Fall slaughter is now expected to be up about 3%, a bit higher than expected. And, the industry’s slaughter capacity is projected to be near maximum, says Chris Hurt, Purdue University Extension marketing specialist.

“There’s going to be a bit more pork in the marketplace this fall, and that’s just enough to tip the scales toward lower prices, especially given concerns about slaughter capacity.
Unfortunately, high costs will likely depress margins into the red this fall, where they may remain through 2008,” he says.

“Compounding the slaughter capacity issue this fall will be continuing record live hog imports from Canada. Canadian live imports are up 11% so far in 2007, composed of 19% more slaughter hogs and 6% more segregated early weaned pigs. Live imports from Canada will represent more than 9% of total U.S. slaughter this year, a new record.”

The USDA quarterly report indicates sow inventory rose about 1%, about 0.3% above expectations, and demonstrated how the pork industry has continued expansion despite dramatic increases in cost of production led by feed prices and other inputs.

“Growing export demand has enabled the industry to continue expanding in recent years, but that support is giving way this year,” Hurt says. From 2000 to 2006, growing pork exports required an average increase in U.S. production of 1.2%/year.

“So far in 2007, exports are down 3%. The industry continues to expand for the export market, which is weak, at least in 2007,” he comments.

Added pork supplies of 3% this fall and winter, and 2% next spring and summer, plus slower growth in export sales, means that retail pork supplies will be 1-2% larger.

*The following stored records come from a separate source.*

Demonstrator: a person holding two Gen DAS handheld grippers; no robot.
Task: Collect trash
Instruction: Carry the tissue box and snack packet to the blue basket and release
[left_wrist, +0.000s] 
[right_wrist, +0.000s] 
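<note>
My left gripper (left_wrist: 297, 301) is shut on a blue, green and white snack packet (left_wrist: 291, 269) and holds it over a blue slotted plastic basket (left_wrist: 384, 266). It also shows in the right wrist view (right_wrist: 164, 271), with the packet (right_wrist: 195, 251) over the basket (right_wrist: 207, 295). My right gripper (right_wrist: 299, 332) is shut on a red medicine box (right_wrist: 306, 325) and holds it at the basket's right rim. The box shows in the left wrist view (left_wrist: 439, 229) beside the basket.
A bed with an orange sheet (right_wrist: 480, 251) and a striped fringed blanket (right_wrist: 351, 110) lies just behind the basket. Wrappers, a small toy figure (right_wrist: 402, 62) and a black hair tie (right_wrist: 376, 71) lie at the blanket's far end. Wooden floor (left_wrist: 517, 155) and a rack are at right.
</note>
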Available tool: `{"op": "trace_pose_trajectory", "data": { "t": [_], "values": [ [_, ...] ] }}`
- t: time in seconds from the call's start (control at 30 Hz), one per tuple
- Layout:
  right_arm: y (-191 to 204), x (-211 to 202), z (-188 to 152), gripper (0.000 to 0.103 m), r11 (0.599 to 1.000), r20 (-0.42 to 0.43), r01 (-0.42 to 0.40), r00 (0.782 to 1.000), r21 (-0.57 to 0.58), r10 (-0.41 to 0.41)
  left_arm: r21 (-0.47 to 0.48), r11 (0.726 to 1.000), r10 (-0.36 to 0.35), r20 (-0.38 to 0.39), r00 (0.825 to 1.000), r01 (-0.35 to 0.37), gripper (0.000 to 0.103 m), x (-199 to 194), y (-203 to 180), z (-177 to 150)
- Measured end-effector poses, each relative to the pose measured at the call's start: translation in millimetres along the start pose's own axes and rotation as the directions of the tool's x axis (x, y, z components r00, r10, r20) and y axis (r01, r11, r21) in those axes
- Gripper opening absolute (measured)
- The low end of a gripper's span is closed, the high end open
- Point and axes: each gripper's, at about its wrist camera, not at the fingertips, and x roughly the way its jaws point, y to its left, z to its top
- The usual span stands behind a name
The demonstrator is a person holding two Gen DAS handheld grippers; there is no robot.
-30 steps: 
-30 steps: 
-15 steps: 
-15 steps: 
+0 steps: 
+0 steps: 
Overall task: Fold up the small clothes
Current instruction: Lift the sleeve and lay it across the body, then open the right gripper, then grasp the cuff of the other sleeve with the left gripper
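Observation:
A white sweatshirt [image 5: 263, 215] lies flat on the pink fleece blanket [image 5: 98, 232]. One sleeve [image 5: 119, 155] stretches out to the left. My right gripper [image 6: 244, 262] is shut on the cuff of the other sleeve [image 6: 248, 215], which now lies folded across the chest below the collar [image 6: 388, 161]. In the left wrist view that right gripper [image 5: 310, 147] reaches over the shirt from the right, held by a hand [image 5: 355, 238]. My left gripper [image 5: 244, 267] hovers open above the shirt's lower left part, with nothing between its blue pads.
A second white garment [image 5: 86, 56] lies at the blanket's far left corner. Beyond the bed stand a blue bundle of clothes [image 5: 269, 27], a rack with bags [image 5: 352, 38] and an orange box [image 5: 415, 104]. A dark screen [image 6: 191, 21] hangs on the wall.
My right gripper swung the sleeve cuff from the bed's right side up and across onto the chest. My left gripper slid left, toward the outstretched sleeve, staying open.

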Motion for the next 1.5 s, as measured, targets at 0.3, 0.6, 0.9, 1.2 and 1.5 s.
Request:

Hurt projects lower hog prices this fall to average $44-47/cwt. live basis for 51-52% lean carcasses. Winter prices could average $45-48/cwt. Spring and summer prices should be much higher averaging in the very low $50s.

“Concerns have grown once more about feed prices in the upcoming year,” he says. “Using current futures prices for corn and soybean meal, and adjusting for the expected basis, costs of production are expected to be above hog prices for most of the next 12 months. Costs during this time period are estimated at $51.50/live cwt. and hog prices are forecast to be near $48.50.

“This means the industry may operate at a loss near $3/cwt. over the coming 12 months. The larger losses of about $4 would occur this fall and winter, while smaller losses of about $1 are expected next spring and summer,” he adds.